The assistant in the box

The local LLM - Ollama + Qwen2.5

The “generate” buttons - Generate shot list, the title-card copy writer, the sound-effect spotter, and the 48-language Localize translator - are all backed by a local large language model: Qwen2.5 7B (qwen2.5:7b-instruct-q4_K_M) served by Ollama on :11434. It uses structured (JSON-schema-constrained) outputs so the results drop straight into the manifest. Like the other heavy services it’s started on demand and stopped when idle.

Translation is local and included.
The Localize dub and translated subtitles use this same local LLM (with a per-show glossary and a length budget) - there’s no cloud translation service and no API key. An offline argos-translate path is available as a fallback.
Make it yours

Swap / bring your own model

Most of the model choices are configuration, not code. Here’s the actual surface:

Video checkpoint & workflow

The manifest’s comfyui block holds checkpoint and workflow, plus frames/width/height/steps/cfg. Point checkpointat any model you’ve dropped into ComfyUI’s models dir. Caveat: the stage-2 graph is currently hardcoded in pipeline/stage_2_masters.py for the zeroscope/ModelScope node layout, so a checkpoint that needs a different graph means editing that file (and the matching builder in the comfyui-mcp workflows.js) - not just changing the manifest string.

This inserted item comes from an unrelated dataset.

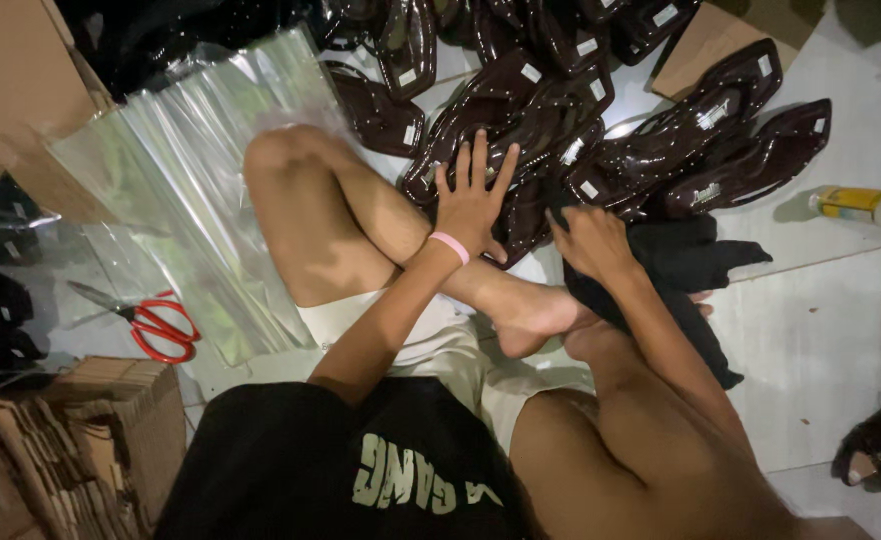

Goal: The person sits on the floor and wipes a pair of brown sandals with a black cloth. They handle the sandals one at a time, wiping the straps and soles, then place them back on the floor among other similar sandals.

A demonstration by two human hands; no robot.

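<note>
Person seen from above: black short-sleeved shirt (301, 470) bearing pale block lettering across the front; pale cream shorts (431, 335); a thin pink band (450, 246) around the wrist of the left hand (473, 200). Right hand (591, 240), both forearms, legs and feet are bare, without gloves, socks or shoes

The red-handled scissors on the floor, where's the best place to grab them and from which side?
Probably by the red loop handles of the scissors, coming from the side nearest the left hand. The blades point away toward the clear plastic sheets, so the handles are the safe end.
</note>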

Subtitle transcription size

Trade accuracy for speed by changing the whisper model in pipeline/stage_6_whisper.py - large-v3 down to medium/small/base/tiny.

The LLM

Pull any Ollama model that supports structured output and set it as the default in two places (keep them in sync):

ollama pull <your-model>

# studio/backend/macu_studio/llm.py   ->  DEFAULT_MODEL = "<your-model>"
# pipeline/llm_ollama.py              ->  same model id

RIFE model & subtitle font

The interpolation model is the -m rife-v4.6 flag in pipeline/stage_3_rife.py. The subtitle font is pure manifest: subtitles.font, subtitles.fontsdir, subtitles.fontsize, and the libass subtitles.force_style string.

Point at a remote / different service

Every service URL is an environment override in .env, so you can run a service on another box or a different port without touching code:

MACU_COMFY_URL=http://127.0.0.1:8188
MACU_PIPER_URL=http://127.0.0.1:5050
MACU_OMNIVOICE_URL=http://127.0.0.1:3900
# Ollama: http://127.0.0.1:11434

The complete, commented list of environment knobs is in the repo’s .env.example.